* **Required action**
Within the data that follows, set down exactly the lines from the one containing "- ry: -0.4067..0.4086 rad" through the one containing "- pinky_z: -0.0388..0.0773", both ends included.

* **Available data**
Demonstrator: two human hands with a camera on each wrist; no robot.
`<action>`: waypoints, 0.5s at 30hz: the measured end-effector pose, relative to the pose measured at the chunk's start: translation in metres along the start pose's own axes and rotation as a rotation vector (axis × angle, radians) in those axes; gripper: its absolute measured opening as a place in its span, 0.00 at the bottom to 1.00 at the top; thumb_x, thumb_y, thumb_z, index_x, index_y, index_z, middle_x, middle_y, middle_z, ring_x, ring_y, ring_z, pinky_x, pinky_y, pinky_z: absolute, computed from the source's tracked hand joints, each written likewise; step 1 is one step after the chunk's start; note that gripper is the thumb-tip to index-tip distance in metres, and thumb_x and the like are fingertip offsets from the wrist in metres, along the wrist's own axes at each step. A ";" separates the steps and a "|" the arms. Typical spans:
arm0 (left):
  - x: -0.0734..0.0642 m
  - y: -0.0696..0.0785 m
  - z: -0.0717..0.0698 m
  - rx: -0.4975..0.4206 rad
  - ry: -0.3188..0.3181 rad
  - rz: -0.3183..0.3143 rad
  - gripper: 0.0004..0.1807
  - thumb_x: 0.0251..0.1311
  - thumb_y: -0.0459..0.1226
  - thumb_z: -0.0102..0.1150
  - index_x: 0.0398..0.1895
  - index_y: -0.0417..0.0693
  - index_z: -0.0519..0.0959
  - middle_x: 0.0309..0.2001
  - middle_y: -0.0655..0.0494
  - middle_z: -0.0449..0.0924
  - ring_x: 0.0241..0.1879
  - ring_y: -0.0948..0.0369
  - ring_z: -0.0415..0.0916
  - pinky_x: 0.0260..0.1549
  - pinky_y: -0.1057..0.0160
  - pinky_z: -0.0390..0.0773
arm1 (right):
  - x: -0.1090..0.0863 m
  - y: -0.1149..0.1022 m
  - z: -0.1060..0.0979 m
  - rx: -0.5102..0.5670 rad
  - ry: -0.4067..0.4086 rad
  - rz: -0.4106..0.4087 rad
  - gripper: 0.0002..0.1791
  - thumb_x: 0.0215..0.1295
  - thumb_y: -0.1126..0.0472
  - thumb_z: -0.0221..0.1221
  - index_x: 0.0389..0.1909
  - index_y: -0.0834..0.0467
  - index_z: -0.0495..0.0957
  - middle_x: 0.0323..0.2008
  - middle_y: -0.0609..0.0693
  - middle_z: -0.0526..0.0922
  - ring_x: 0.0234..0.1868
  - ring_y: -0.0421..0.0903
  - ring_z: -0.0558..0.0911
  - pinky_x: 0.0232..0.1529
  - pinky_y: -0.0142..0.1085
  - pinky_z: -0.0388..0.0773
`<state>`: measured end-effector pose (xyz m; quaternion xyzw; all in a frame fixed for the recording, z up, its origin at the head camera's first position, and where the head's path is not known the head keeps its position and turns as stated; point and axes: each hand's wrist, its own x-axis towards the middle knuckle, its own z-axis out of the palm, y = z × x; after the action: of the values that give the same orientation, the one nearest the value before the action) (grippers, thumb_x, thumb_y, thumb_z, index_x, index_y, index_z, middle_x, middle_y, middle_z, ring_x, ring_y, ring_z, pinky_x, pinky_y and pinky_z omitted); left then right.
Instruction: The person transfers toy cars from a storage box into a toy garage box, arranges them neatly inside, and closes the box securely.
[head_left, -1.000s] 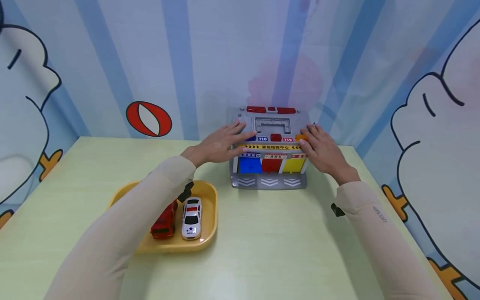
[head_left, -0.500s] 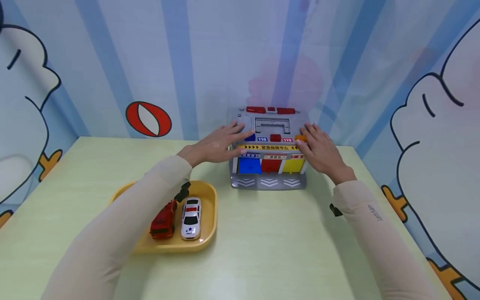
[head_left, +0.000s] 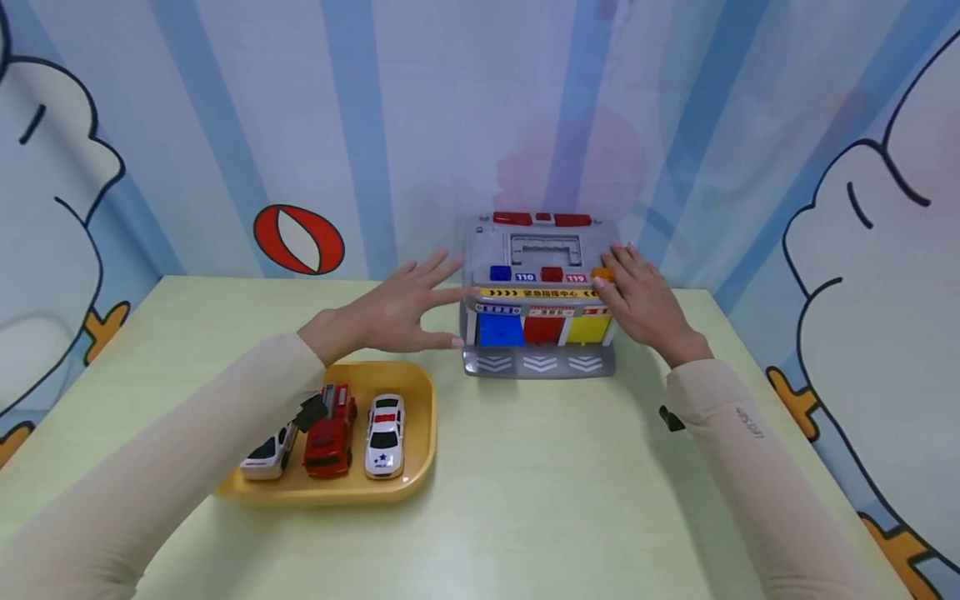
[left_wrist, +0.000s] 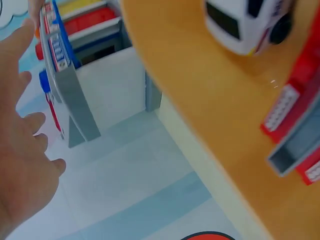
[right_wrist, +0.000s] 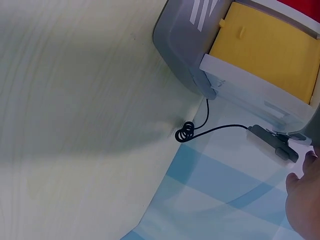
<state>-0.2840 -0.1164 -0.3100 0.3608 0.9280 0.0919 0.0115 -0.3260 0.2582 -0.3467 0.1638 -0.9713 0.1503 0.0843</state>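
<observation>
One grey plastic toy garage (head_left: 538,293) has three little doors (head_left: 543,331), blue, red and yellow. One yellow plastic tray (head_left: 420,442) holds three small toy cars (head_left: 385,437), two white and one red.

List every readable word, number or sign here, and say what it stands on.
"110": roof of the toy garage, beside the blue button.
"119": same roof, between red button and orange button.
White chevrons: grey ramp.
Black chevrons, Chinese characters ending "中心", rest blurred: yellow strip.
Blue star: hood of the white car with the red light bar.
Too small or blurred: door signs, right sleeve lettering, car lettering.
</observation>
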 end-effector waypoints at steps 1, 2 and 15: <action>-0.004 0.002 0.001 0.004 -0.012 0.007 0.42 0.62 0.61 0.58 0.78 0.66 0.59 0.82 0.50 0.39 0.81 0.47 0.28 0.76 0.35 0.37 | 0.000 0.000 0.001 0.002 0.003 0.001 0.40 0.78 0.37 0.34 0.79 0.58 0.47 0.81 0.57 0.43 0.82 0.58 0.40 0.78 0.59 0.38; -0.008 0.004 0.002 0.005 -0.023 0.015 0.42 0.62 0.61 0.58 0.78 0.66 0.59 0.82 0.50 0.39 0.81 0.47 0.28 0.76 0.35 0.37 | 0.001 0.000 0.001 0.005 0.005 0.002 0.40 0.78 0.37 0.34 0.79 0.58 0.46 0.81 0.57 0.43 0.82 0.58 0.40 0.78 0.59 0.38; -0.049 0.021 0.005 0.016 -0.083 0.077 0.41 0.58 0.61 0.63 0.75 0.68 0.63 0.82 0.53 0.41 0.81 0.47 0.31 0.76 0.36 0.39 | 0.000 0.002 0.002 0.017 0.018 0.012 0.40 0.78 0.36 0.34 0.80 0.57 0.47 0.81 0.56 0.43 0.82 0.57 0.39 0.79 0.59 0.38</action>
<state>-0.2329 -0.1334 -0.3138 0.3998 0.9129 0.0698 0.0435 -0.3265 0.2597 -0.3490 0.1575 -0.9702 0.1606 0.0906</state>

* **Exercise answer**
  - ry: -0.4067..0.4086 rad
  - rz: -0.4106..0.4087 rad
  - gripper: 0.0002..0.1791
  - thumb_x: 0.0215..0.1295
  - thumb_y: -0.1126..0.0472
  - thumb_z: -0.0221..0.1221
  - index_x: 0.0389..0.1909
  - index_y: -0.0834..0.0467
  - index_z: -0.0495..0.0957
  - middle_x: 0.0323..0.2008
  - middle_y: -0.0609..0.0693
  - middle_z: -0.0526..0.0922
  - ring_x: 0.0234..0.1868
  - ring_y: -0.0421..0.0903
  - ring_z: -0.0558..0.0911
  - pinky_x: 0.0232..0.1529
  - pinky_y: -0.0142..0.1085
  - pinky_z: -0.0388..0.0773

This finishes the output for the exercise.